WORK TO COMPLETE:
Within the listing that follows, state how many lines include the word "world"; write only that number.

DATASET SECTION:
* * * *

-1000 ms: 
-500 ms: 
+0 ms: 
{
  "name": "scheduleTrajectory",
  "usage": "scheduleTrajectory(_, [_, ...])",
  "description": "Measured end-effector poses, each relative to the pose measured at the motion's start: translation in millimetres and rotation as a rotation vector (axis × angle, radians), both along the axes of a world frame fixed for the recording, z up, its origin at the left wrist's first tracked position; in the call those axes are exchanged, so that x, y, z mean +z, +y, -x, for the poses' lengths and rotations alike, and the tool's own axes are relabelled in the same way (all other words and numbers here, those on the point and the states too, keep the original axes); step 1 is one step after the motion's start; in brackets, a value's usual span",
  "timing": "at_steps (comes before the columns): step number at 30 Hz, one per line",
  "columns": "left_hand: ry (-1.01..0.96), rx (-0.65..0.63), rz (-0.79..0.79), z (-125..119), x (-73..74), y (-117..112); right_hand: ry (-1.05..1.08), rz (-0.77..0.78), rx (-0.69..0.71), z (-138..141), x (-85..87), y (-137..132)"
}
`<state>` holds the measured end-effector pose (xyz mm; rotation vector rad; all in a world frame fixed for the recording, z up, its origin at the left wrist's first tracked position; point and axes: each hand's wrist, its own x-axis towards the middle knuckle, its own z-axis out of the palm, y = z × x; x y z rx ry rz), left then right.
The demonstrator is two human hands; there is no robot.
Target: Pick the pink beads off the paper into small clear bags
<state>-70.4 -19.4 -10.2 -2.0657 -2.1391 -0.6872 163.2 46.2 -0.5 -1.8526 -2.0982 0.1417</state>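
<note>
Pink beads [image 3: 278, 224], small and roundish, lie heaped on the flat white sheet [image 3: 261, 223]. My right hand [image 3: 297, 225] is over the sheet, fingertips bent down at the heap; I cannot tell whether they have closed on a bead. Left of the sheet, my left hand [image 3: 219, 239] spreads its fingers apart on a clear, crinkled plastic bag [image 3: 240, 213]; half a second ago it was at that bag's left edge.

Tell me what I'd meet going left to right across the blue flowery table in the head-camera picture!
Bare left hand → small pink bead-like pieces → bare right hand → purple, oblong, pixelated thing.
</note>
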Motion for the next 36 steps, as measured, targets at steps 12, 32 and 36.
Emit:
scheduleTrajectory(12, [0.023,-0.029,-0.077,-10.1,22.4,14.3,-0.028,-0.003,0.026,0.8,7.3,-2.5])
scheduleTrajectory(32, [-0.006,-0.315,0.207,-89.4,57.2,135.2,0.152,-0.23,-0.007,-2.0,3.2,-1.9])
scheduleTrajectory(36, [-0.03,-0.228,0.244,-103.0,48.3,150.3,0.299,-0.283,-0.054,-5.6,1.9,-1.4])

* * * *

RESULT OF THIS EXERCISE:
2